The problem
The data below is to be output in full, unchanged.

Collected material
--------------------------------------------------

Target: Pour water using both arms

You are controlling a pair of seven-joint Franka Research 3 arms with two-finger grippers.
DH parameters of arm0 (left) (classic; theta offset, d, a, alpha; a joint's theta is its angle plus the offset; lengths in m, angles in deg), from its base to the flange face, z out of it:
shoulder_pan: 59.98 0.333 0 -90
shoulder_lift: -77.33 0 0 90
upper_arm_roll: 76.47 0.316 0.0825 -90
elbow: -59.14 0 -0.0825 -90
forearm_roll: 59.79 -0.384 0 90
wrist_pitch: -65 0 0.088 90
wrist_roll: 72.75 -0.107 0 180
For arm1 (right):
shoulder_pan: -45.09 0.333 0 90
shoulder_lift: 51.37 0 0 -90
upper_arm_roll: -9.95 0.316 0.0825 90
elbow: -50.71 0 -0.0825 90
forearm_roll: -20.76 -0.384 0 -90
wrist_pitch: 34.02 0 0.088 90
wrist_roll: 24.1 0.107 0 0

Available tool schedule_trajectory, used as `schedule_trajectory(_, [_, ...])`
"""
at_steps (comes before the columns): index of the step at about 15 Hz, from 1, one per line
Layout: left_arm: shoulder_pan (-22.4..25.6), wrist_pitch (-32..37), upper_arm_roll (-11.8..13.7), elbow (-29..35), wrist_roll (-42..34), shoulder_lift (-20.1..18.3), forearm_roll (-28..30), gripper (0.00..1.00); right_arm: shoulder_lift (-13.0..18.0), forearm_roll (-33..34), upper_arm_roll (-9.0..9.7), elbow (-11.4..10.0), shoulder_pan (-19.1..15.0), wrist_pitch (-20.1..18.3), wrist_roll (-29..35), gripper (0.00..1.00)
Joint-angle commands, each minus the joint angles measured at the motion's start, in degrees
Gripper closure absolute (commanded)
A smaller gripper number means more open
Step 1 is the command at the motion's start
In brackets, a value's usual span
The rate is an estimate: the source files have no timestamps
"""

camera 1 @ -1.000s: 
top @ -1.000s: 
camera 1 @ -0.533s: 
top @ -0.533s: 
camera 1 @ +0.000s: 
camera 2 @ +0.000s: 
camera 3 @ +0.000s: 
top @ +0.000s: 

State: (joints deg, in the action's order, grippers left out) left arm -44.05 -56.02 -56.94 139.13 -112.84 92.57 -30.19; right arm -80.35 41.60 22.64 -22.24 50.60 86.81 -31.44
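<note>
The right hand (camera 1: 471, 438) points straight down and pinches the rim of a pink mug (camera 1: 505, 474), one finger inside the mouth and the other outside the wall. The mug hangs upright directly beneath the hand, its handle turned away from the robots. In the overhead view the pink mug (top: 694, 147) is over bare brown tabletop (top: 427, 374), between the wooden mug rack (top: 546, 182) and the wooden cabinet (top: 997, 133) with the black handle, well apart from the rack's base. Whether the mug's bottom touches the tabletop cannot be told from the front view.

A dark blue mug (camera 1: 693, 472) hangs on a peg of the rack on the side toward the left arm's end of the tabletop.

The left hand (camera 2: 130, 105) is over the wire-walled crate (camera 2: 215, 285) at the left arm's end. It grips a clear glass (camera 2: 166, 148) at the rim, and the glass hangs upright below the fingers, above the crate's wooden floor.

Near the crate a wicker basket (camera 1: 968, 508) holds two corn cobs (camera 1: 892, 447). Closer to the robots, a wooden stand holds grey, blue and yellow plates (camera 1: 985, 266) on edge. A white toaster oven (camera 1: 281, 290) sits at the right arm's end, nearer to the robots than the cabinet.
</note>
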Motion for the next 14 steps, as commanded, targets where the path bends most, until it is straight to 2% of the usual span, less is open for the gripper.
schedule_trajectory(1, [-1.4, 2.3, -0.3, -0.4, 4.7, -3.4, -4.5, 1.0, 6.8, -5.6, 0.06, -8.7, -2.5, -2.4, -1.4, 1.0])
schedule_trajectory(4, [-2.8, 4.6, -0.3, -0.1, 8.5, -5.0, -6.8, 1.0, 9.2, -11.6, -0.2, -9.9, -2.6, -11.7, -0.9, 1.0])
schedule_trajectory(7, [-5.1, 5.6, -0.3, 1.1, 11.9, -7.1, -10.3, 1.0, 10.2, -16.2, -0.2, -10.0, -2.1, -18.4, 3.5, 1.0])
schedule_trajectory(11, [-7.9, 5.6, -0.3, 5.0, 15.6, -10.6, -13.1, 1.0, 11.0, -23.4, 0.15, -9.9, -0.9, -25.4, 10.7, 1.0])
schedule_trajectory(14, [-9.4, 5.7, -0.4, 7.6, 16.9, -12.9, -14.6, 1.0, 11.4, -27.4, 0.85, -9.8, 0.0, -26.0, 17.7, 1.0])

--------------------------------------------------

Solution below
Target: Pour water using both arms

You are controlling a pair of seven-joint Franka Research 3 arms with two-finger grippers.
DH parameters of arm0 (left) (classic; theta offset, d, a, alpha; a joint's theta is its angle plus the offset; lengths in m, angles in deg), from its base to the flange face, z out of it:
shoulder_pan: 59.98 0.333 0 -90
shoulder_lift: -77.33 0 0 90
upper_arm_roll: 76.47 0.316 0.0825 -90
elbow: -59.14 0 -0.0825 -90
forearm_roll: 59.79 -0.384 0 90
wrist_pitch: -65 0 0.088 90
wrist_roll: 72.75 -0.107 0 180
For arm1 (right):
shoulder_pan: -45.09 0.333 0 90
shoulder_lift: 51.37 0 0 -90
upper_arm_roll: -9.95 0.316 0.0825 90
elbow: -50.71 0 -0.0825 90
forearm_roll: -20.76 -0.384 0 -90
wrist_pitch: 34.02 0 0.088 90
wrist_roll: 24.1 0.107 0 0

Available tool schedule_trajectory, used as `schedule_trajectory(_, [_, ...])`
"""
at_steps (comes before the columns): index of the step at about 15 Hz, from 1, one per line
Layout: left_arm: shoulder_pan (-22.4..25.6), wrist_pitch (-32..37), upper_arm_roll (-11.8..13.7), elbow (-29..35), wrist_roll (-42..34), shoulder_lift (-20.1..18.3), forearm_roll (-28..30), gripper (0.00..1.00); right_arm: shoulder_lift (-13.0..18.0), forearm_roll (-33..34), upper_arm_roll (-9.0..9.7), elbow (-11.4..10.0), shoulder_pan (-19.1..15.0), wrist_pitch (-20.1..18.3), wrist_roll (-29..35), gripper (0.00..1.00)
Joint-angle commands, each minus the joint angles measured at the motion's start, in degrees
Gripper closure absolute (commanded)
A smaller gripper number means more open
Step 1 is the command at the motion's start
In brackets, a value's usual span
The rate is an estimate: the source files have no timestamps
"""

camera 1 @ -1.000s: 
top @ -1.000s: 
camera 1 @ -0.533s: 
top @ -0.533s: 
camera 1 @ +0.000s: 
camera 2 @ +0.000s: 
camera 3 @ +0.000s: 
top @ +0.000s: 

State: (joints deg, in the action's order, grippers left out) left arm -44.05 -56.02 -56.94 139.13 -112.84 92.57 -30.19; right arm -80.35 41.60 22.64 -22.24 50.60 86.81 -31.44
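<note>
The right hand (camera 1: 471, 438) points straight down and pinches the rim of a pink mug (camera 1: 505, 474), one finger inside the mouth and the other outside the wall. The mug hangs upright directly beneath the hand, its handle turned away from the robots. In the overhead view the pink mug (top: 694, 147) is over bare brown tabletop (top: 427, 374), between the wooden mug rack (top: 546, 182) and the wooden cabinet (top: 997, 133) with the black handle, well apart from the rack's base. Whether the mug's bottom touches the tabletop cannot be told from the front view.

A dark blue mug (camera 1: 693, 472) hangs on a peg of the rack on the side toward the left arm's end of the tabletop.

The left hand (camera 2: 130, 105) is over the wire-walled crate (camera 2: 215, 285) at the left arm's end. It grips a clear glass (camera 2: 166, 148) at the rim, and the glass hangs upright below the fingers, above the crate's wooden floor.

Near the crate a wicker basket (camera 1: 968, 508) holds two corn cobs (camera 1: 892, 447). Closer to the robots, a wooden stand holds grey, blue and yellow plates (camera 1: 985, 266) on edge. A white toaster oven (camera 1: 281, 290) sits at the right arm's end, nearer to the robots than the cabinet.
</note>
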Motion for the next 14 steps, as commanded, targets where the path bends most, until it is straight to 2% of the usual span, less is open for the gripper.
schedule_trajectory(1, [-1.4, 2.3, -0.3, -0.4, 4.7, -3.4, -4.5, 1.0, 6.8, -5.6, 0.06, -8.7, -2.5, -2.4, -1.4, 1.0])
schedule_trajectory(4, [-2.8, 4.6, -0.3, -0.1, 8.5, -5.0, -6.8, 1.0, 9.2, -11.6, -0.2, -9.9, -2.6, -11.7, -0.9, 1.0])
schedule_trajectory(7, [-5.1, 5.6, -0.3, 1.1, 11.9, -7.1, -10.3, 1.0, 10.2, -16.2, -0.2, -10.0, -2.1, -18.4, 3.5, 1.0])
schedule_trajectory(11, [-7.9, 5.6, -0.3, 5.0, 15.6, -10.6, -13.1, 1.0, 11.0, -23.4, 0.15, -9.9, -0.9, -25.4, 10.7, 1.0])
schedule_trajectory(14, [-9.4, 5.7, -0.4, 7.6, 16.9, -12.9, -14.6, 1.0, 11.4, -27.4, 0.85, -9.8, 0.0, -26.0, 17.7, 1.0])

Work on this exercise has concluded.